### YOUR INSTRUCTIONS
Would you write out the whole listing below exactly as given?

★ ★ ★ ★

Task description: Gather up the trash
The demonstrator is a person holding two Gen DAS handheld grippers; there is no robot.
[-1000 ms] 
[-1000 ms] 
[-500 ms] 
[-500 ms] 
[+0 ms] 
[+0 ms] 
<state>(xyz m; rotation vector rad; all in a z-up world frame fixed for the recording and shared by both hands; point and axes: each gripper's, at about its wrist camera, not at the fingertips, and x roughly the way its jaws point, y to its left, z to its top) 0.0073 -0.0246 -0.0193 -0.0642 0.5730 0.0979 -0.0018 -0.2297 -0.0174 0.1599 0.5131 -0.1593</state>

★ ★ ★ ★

### RESPONSE AREA
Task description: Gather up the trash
The demonstrator is a person holding two Gen DAS handheld grippers; there is no robot.
[-1000 ms] 
[-1000 ms] 
[-500 ms] 
[-500 ms] 
[+0 ms] 
[+0 ms] 
<state>(xyz m; rotation vector rad; all in a z-up world frame fixed for the recording and shared by both hands; point and axes: each gripper's, at about its wrist camera, not at the fingertips, and x roughly the way its jaws point, y to its left, z to its top) 0.0073 -0.0246 -0.0193 -0.0642 0.5730 0.0979 -0.0018 -0.2297 -0.0174 0.1599 0.5131 -0.1593</state>

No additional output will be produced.